==== Given data ====
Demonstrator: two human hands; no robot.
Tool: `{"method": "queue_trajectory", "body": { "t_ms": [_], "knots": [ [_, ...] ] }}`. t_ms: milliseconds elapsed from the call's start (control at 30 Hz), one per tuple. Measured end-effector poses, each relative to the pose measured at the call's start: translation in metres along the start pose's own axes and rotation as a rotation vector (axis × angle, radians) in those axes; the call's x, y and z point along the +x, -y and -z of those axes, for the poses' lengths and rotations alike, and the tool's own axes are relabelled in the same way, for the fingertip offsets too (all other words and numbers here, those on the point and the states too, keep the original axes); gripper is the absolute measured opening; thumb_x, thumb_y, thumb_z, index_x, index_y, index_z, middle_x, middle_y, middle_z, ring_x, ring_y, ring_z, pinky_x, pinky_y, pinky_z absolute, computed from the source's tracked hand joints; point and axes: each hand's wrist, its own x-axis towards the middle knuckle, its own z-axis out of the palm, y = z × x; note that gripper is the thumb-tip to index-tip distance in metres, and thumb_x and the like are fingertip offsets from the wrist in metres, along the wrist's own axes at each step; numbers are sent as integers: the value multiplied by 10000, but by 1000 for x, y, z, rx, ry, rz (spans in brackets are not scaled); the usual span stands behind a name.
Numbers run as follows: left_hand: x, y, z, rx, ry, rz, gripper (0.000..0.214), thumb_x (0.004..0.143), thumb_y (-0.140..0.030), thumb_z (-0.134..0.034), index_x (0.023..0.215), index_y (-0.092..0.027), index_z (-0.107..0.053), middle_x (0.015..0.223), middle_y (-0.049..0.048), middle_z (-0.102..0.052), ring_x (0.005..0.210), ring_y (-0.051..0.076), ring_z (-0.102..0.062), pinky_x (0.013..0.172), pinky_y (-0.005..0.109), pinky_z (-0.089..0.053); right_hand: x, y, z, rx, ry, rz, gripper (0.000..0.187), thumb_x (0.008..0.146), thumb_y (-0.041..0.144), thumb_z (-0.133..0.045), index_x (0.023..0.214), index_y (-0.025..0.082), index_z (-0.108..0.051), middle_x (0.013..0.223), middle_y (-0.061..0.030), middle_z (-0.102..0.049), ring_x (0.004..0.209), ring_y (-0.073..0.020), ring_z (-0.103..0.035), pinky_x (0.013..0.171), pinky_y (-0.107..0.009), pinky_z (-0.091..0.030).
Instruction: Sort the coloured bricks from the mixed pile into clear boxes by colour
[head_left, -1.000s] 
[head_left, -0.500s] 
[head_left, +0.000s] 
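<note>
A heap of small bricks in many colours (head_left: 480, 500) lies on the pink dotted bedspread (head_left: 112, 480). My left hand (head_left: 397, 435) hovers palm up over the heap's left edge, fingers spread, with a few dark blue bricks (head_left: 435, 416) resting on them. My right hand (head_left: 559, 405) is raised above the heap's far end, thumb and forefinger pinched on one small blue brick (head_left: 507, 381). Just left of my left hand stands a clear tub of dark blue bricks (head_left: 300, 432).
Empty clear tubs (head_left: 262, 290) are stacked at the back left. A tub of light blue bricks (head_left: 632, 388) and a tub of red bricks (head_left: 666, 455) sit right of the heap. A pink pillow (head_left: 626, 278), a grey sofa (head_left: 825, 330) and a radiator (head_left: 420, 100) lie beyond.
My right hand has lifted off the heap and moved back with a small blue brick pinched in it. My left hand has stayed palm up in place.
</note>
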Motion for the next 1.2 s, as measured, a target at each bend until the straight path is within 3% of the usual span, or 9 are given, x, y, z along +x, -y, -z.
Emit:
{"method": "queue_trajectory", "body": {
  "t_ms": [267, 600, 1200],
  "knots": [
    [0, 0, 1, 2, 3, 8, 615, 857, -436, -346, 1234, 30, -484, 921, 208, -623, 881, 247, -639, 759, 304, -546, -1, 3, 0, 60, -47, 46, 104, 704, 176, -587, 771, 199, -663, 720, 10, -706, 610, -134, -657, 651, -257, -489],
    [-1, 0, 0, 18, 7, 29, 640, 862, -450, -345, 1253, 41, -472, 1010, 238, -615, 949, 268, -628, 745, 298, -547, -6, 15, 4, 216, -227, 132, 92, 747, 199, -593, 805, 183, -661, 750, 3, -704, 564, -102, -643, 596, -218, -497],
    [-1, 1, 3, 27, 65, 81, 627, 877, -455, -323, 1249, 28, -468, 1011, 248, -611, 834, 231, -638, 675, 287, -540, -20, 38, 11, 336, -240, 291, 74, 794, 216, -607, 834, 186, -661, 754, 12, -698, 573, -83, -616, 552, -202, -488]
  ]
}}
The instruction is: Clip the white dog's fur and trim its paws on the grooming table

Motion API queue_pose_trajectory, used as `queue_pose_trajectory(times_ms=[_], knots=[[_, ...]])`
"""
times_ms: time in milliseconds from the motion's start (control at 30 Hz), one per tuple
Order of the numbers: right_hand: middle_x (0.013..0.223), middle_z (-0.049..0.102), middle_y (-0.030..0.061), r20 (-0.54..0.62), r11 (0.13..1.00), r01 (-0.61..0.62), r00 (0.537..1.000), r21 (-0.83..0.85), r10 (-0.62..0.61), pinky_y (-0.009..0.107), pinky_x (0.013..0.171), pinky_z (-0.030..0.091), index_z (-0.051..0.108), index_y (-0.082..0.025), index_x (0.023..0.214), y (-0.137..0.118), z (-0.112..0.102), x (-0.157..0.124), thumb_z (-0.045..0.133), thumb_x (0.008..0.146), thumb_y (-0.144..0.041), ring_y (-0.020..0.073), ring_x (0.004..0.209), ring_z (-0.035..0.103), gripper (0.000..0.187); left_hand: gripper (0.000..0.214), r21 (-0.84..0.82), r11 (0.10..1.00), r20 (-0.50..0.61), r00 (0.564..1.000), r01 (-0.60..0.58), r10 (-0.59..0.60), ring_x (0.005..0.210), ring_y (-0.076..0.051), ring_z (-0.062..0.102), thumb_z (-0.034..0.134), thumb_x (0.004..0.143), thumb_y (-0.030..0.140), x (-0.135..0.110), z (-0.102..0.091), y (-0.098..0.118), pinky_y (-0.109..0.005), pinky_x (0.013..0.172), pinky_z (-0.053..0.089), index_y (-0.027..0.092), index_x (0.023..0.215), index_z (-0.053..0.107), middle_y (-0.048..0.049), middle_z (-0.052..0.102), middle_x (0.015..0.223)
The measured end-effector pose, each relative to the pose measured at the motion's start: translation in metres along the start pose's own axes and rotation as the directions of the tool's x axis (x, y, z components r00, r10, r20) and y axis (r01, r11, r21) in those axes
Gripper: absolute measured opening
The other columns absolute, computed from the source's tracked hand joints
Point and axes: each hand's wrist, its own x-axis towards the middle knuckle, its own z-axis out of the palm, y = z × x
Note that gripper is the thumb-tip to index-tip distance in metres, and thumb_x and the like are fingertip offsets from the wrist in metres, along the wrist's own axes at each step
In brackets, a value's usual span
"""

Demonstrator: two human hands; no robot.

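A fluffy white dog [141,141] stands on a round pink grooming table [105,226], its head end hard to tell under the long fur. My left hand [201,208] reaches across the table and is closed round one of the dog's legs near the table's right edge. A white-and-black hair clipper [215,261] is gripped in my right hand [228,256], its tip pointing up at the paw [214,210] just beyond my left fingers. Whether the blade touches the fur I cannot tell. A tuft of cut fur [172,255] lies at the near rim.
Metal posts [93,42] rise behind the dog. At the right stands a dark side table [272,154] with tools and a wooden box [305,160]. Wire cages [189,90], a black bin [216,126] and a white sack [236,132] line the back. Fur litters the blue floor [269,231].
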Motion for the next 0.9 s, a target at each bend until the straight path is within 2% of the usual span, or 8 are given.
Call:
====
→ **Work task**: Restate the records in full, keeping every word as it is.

→ **Problem solution**:
Demonstrator: two human hands; no robot.
Tool: `{"method": "queue_trajectory", "body": { "t_ms": [_], "knots": [ [_, ...] ] }}`. t_ms: milliseconds elapsed from the call's start (control at 30 Hz), one per tuple. Measured end-effector poses, each relative to the pose measured at the call's start: translation in metres along the start pose's own axes and rotation as a rotation vector (axis × angle, radians) in those axes; the call's x, y and z point along the +x, -y and -z of those axes, for the poses' lengths and rotations alike, and the tool's own axes are relabelled in the same way, for the fingertip offsets too (all other words and numbers here, those on the point and the states too, keep the original axes); gripper is the absolute measured opening; thumb_x, thumb_y, thumb_z, index_x, index_y, index_z, middle_x, middle_y, middle_z, ring_x, ring_y, ring_z, pinky_x, pinky_y, pinky_z absolute, computed from the source's tracked hand joints; point and axes: each hand's wrist, its own x-axis towards the middle knuckle, its own z-axis out of the palm, y = z × x; note that gripper is the thumb-tip to index-tip distance in metres, and thumb_x and the like are fingertip offsets from the wrist in metres, along the wrist's own axes at each step; numbers are sent as integers: the value multiplied by 10000, but by 1000 for x, y, z, rx, ry, rz (spans in brackets are not scaled); the usual span stands behind a name.
Numbers run as follows: left_hand: x, y, z, rx, ry, rz, gripper (0.000..0.214), thumb_x (0.004..0.143), thumb_y (-0.140..0.030), thumb_z (-0.134..0.034), index_x (0.023..0.215), index_y (-0.092..0.027), index_z (-0.107..0.053), middle_x (0.015..0.223), middle_y (-0.049..0.048), middle_z (-0.102..0.052), ring_x (0.005..0.210), ring_y (-0.051..0.076), ring_z (-0.102..0.062), pinky_x (0.013..0.172), pinky_y (-0.005..0.109), pinky_z (-0.089..0.053); right_hand: x, y, z, rx, ry, rz, gripper (0.000..0.187), thumb_x (0.008..0.146), thumb_y (-0.041..0.144), thumb_z (-0.133..0.045), index_x (0.023..0.214), index_y (-0.025..0.082), index_z (-0.108..0.051), middle_x (0.013..0.223), middle_y (-0.061..0.030), middle_z (-0.102..0.049), ring_x (0.004..0.209), ring_y (-0.073..0.020), ring_z (-0.103..0.035), pinky_x (0.013..0.171), pinky_y (-0.107..0.009), pinky_z (-0.091..0.030).
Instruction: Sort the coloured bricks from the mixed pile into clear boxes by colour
[head_left, -1.000s] 
[head_left, -0.500s] 
[head_left, +0.000s] 
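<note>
A heap of small bricks in many colours (head_left: 480, 500) lies on the pink dotted bedspread (head_left: 112, 480). My left hand (head_left: 397, 435) hovers palm up over the heap's left edge, fingers spread, with a few dark blue bricks (head_left: 435, 416) resting on them. My right hand (head_left: 559, 405) is raised above the heap's far end, thumb and forefinger pinched on one small blue brick (head_left: 507, 381). Just left of my left hand stands a clear tub of dark blue bricks (head_left: 300, 432).
Empty clear tubs (head_left: 262, 290) are stacked at the back left. A tub of light blue bricks (head_left: 632, 388) and a tub of red bricks (head_left: 666, 455) sit right of the heap. A pink pillow (head_left: 626, 278), a grey sofa (head_left: 825, 330) and a radiator (head_left: 420, 100) lie beyond.
My right hand has lifted off the heap and moved back with a small blue brick pinched in it. My left hand has stayed palm up in place.
</note>
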Motion for the next 1.2 s, as measured, a target at each bend until the straight path is within 3% of the usual span, or 9 are given, x, y, z along +x, -y, -z.
Emit:
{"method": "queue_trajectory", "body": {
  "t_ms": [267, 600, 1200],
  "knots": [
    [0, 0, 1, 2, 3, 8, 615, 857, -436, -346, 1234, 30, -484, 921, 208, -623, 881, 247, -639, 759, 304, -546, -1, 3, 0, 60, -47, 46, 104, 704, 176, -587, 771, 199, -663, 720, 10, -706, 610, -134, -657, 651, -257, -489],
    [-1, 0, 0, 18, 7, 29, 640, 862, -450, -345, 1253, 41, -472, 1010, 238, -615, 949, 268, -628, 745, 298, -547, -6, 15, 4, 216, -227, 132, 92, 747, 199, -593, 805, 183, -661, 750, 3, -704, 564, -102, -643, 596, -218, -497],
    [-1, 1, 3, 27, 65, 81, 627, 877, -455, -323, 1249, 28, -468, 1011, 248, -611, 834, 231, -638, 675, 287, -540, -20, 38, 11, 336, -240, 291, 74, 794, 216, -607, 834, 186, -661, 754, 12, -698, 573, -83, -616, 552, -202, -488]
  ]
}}
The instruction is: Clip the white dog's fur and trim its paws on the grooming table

Motion API queue_pose_trajectory, used as `queue_pose_trajectory(times_ms=[_], knots=[[_, ...]])`
"""
times_ms: time in milliseconds from the motion's start (control at 30 Hz), one per tuple
Order of the numbers: right_hand: middle_x (0.013..0.223), middle_z (-0.049..0.102), middle_y (-0.030..0.061), r20 (-0.54..0.62), r11 (0.13..1.00), r01 (-0.61..0.62), r00 (0.537..1.000), r21 (-0.83..0.85), r10 (-0.62..0.61), pinky_y (-0.009..0.107), pinky_x (0.013..0.171), pinky_z (-0.030..0.091), index_z (-0.051..0.108), index_y (-0.082..0.025), index_x (0.023..0.214), y (-0.137..0.118), z (-0.112..0.102), x (-0.157..0.124), thumb_z (-0.045..0.133), thumb_x (0.008..0.146), thumb_y (-0.144..0.041), ring_y (-0.020..0.073), ring_x (0.004..0.209), ring_z (-0.035..0.103), gripper (0.000..0.187); left_hand: gripper (0.000..0.214), r21 (-0.84..0.82), r11 (0.10..1.00), r20 (-0.50..0.61), r00 (0.564..1.000), r01 (-0.60..0.58), r10 (-0.59..0.60), ring_x (0.005..0.210), ring_y (-0.076..0.051), ring_z (-0.062..0.102), thumb_z (-0.034..0.134), thumb_x (0.004..0.143), thumb_y (-0.030..0.140), x (-0.135..0.110), z (-0.102..0.091), y (-0.098..0.118), pinky_y (-0.109..0.005), pinky_x (0.013..0.172), pinky_z (-0.053..0.089), index_y (-0.027..0.092), index_x (0.023..0.215), index_z (-0.053..0.107), middle_y (-0.048..0.049), middle_z (-0.052..0.102), middle_x (0.015..0.223)
The measured end-effector pose, each relative to the pose measured at the motion's start: translation in metres along the start pose's own axes and rotation as the directions of the tool's x axis (x, y, z components r00, r10, r20) and y axis (r01, r11, r21) in those axes
Gripper: absolute measured opening
The other columns absolute, computed from the source's tracked hand joints
Point and axes: each hand's wrist, its own x-axis towards the middle knuckle, its own z-axis out of the palm, y = z × x
Note that gripper is the thumb-tip to index-tip distance in metres, and thumb_x and the like are fingertip offsets from the wrist in metres, along the wrist's own axes at each step
In brackets, a value's usual span
"""

Demonstrator: two human hands; no robot.

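A fluffy white dog [141,141] stands on a round pink grooming table [105,226], its head end hard to tell under the long fur. My left hand [201,208] reaches across the table and is closed round one of the dog's legs near the table's right edge. A white-and-black hair clipper [215,261] is gripped in my right hand [228,256], its tip pointing up at the paw [214,210] just beyond my left fingers. Whether the blade touches the fur I cannot tell. A tuft of cut fur [172,255] lies at the near rim.
Metal posts [93,42] rise behind the dog. At the right stands a dark side table [272,154] with tools and a wooden box [305,160]. Wire cages [189,90], a black bin [216,126] and a white sack [236,132] line the back. Fur litters the blue floor [269,231].
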Motion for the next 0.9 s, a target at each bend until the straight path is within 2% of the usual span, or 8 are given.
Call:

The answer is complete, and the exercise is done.